* Task directions *
Produce a word-for-word copy of the listing below without its pictures.
── Information shown
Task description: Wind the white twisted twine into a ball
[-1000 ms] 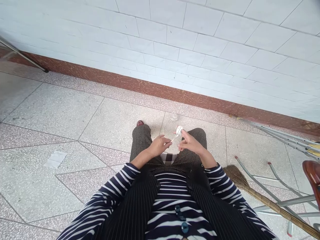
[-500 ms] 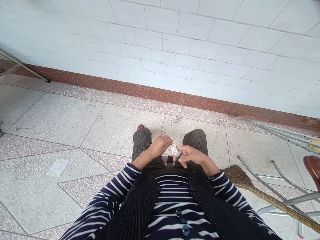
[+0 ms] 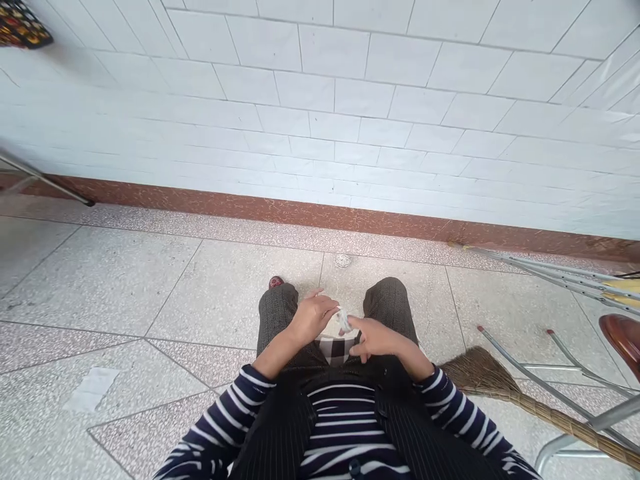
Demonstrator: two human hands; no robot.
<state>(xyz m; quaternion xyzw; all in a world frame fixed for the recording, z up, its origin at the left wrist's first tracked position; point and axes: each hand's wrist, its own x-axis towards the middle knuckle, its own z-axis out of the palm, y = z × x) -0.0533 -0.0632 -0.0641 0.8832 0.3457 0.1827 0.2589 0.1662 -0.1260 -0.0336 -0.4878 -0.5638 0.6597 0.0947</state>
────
* Output of the exercise *
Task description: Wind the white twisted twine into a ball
[-1000 ms] 
[-500 ms] 
[+0 ms] 
Demonstrator: two human hands; no robot.
<state>(xyz m; quaternion xyzw; all in a world frame fixed for the recording, z up, its origin at the left wrist's first tracked position; point and axes: each hand's wrist, its own x-axis towards the middle knuckle, its own z-axis out of the palm, y = z × x) -0.0533 -0.0632 -0.0641 0.8832 0.3457 0.1827 0.2589 0.1662 -0.1260 -0.0336 -0.4878 -0.5638 0.6597 0.0947</state>

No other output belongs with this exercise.